Why is it assumed that sexual assault surveys are the moral equivalent of truth serum where women are incapable of telling anything but the one, objective truth? Why is every untested assertion of sexual assault assumed to be true based solely on the "victim's" side of the story? The fact is, people exaggerate, lie, and claim their behavior is better than it really is in all sorts of surveys and other public pronouncements--not just sex surveys. People exaggerate the hours they work; how often they go to church; their height and their weight; and their altruism during emergencies. White voters lie in surveys about their willingness to vote for a black political candidate. Heck, people even lie about the reason they buy a new computer.
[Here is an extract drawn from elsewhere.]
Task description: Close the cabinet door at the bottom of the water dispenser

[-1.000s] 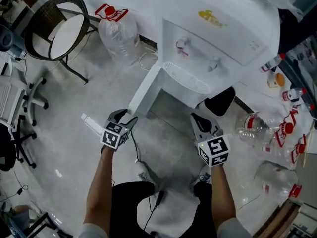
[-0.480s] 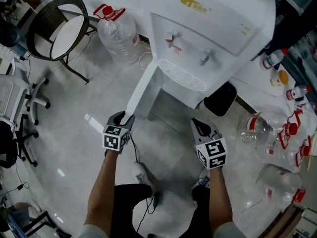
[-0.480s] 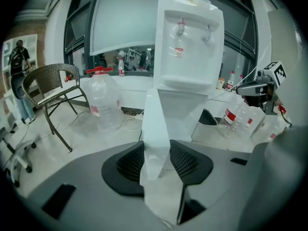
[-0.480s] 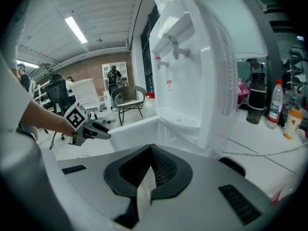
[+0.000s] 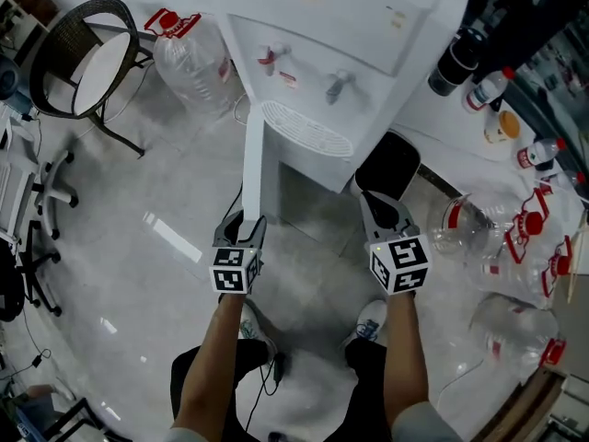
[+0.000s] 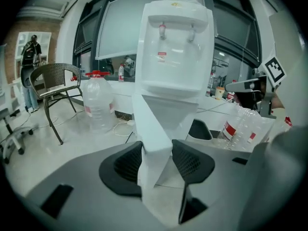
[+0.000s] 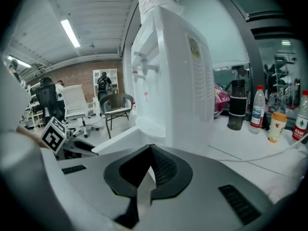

Nearly one in four women admitted to exaggerating or lying in social media about key aspects of their lives between one and three times per month.
It is well to note that surveys also show that almost 30 percent of women claim to have seen a ghost. Should we conclude there's an epidemic of ghostly encounters afflicting college women? Or would we require some greater proof before reaching that conclusion?
This is a serious question, with serious implications. The issue we raise isn't some abstraction, and we do not write this to engage in some sort of "Oppression Olympics." The fact is, sexual assault surveys are routinely used to justify the policy of diminishing the due process rights of male students accused of sexual assault. There are legitimate reasons for doubting the reliability of these surveys, and these concerns should not be dismissed as rape apology, misogyny, or slut shaming. Nor should we be demonized for merely raising the issue. This is an issue that ought to be seriously, and respectfully, discussed.